Wee Chippies owner Stu Harvey is moving on after selling the eatery to a Pitt Meadows fish and chips company.

Wee Chippies owner Stu Harvey is moving on after selling the eatery to a Pitt Meadows fish and chips company.

Long-time fish and chips restaurant sold

The Wee Chippies has been a landmark in Mission since 1987.

May you always have work for your hands to do.

It’s an Irish proverb that fits self-admitted workaholic Stu Harvey, owner of The Wee Chippie fish and chips restaurant. But he’s putting that work aside for now to spend time with his children, and has sold the eatery to another fish and chips company from Pitt Meadows.

“It’s been seven years with no real vacation,” he said Monday in half-nervous and half-excited apprehension of leaving the shop, which has been a mainstay in Mission for 25 years, behind.

The restaurant was opened by Scottish immigrant Billy Larmer in 1987 where the Cedar Grove Animal Hospital is located today. At the time it was the only business in the building, so Larmer prefaced the Chippie name with Wee, for its tiny size.

“I helped them open it. I was a manager at McDonald’s at the time and I went over and helped them because we were family friends,” said Harvey.

The two immigrated to Canada in 1975 and both lived near 14 Avenue and Horne Street. Harvey is from Ireland, and when he bought the Wee Chippie from Larmer in 2004, he festooned the place with Irish symbols and motifs, including shamrocks hanging from the ceiling.

At the time, The Wee Chippie was doing brisk business, with $500,000 in annual sales.
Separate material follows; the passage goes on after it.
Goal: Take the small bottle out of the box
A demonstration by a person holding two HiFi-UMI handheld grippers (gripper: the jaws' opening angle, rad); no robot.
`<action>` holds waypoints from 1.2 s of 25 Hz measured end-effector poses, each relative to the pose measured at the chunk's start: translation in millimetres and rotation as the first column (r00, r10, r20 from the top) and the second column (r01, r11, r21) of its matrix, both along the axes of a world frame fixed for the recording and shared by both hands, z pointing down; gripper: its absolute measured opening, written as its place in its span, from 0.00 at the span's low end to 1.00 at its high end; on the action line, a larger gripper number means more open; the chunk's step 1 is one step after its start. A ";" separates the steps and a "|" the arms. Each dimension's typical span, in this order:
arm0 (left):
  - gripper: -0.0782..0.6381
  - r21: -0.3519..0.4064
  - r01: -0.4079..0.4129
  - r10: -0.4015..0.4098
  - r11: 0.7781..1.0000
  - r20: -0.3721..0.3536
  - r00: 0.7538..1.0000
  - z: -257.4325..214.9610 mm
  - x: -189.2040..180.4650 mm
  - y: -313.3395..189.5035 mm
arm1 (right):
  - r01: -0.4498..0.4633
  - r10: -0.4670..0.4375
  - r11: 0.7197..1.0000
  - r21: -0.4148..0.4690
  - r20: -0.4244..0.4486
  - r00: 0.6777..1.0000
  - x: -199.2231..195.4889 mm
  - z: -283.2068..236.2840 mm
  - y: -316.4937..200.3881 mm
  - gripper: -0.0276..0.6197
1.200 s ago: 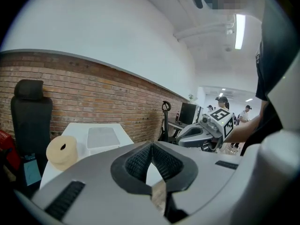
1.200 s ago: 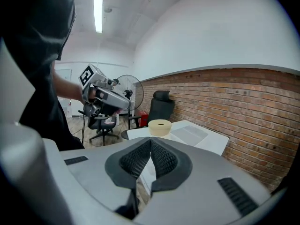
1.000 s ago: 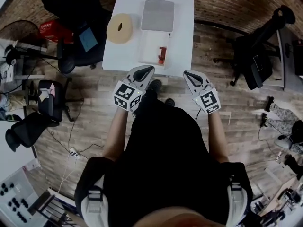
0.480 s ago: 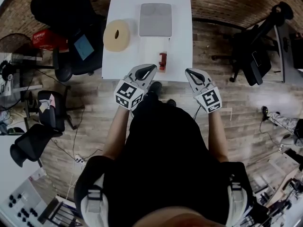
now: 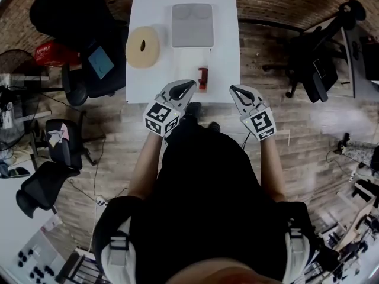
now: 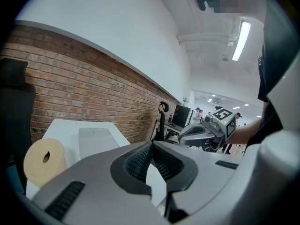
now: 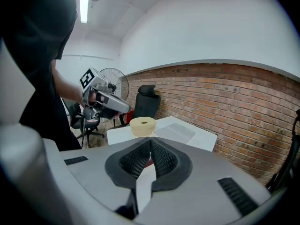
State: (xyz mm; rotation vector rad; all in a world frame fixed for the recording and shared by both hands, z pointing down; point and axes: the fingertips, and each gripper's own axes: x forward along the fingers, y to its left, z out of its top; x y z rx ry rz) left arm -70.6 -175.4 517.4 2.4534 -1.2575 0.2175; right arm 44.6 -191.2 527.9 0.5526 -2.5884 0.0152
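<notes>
A small red bottle lies in the open white box on the white table; the box's grey lid is folded back beyond it. My left gripper is shut and empty at the table's near edge, just left of the bottle. My right gripper is also shut and empty, at the near right corner. In the left gripper view the closed left gripper points toward the lid. In the right gripper view a sliver of red shows behind the shut right gripper.
A cream tape roll lies on the table's left side. A black office chair stands left of the table and another chair to the right. More chairs and cables crowd the wooden floor at the left.
Both grippers have moved forward, and their tips now reach over the table's near edge. Both stay shut.
</notes>
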 end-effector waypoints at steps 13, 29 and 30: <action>0.26 -0.081 -0.037 0.032 0.996 -0.069 0.997 56.1 1.4 -26.4 | -0.084 0.083 0.996 -0.023 -0.039 0.996 11.6 9.6 -9.0 0.04; 0.29 -0.324 -0.102 0.066 0.941 -0.121 0.990 147.9 4.9 -54.8 | -0.242 0.244 0.968 -0.070 0.021 0.970 24.8 8.6 -25.8 0.04; 0.29 -0.333 -0.101 0.064 0.938 -0.121 0.991 152.9 5.4 -57.0 | -0.246 0.248 0.967 -0.070 0.017 0.969 25.3 10.3 -26.2 0.04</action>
Harvey had been a manager at McDonald’s for 15 years, and made the jump to become a small business owner. In the end, it didn’t work out.

“For mom and pop restaurants it’s a tough go,” he said, adding a combination of the HST, stricter drinking and driving laws, and an increase to the minimum wage hurt his business.

“Our demographics for fish and chips was seniors. And seniors got hit really hard with the HST. Their bills went up and their income didn’t,” he said, adding he estimates he lost 35 per cent of his customers when the tax came into effect.

Today, the place remains quintessentially Irish, with a foosball and air hockey table and hand-drawn pictures of Irish landmarks. Various jerseys of Irish soccer teams adorn the walls and there are Irish “tea towels” as well.

That will soon change, as the family-owned Austin House fish and chips company moves in, which already has a location in Pitt Meadows on Harris Road.

“They do their fish and chips a little bit different. They’re Chinese so it’s a light tempura batter rather than British-style,” he said before adding he likes the taste.

Harvey is looking forward to spending time with his children, who are 10 and six, saying he missed out while he was working all the time. He said a summer off will give him a chance for reassessing.

And who knows? After selling his stake to Harvey, Larmer moved to Quesnel and opened a Wee Chippies there as well. As another Irish proverb goes, “life is a strange lad.”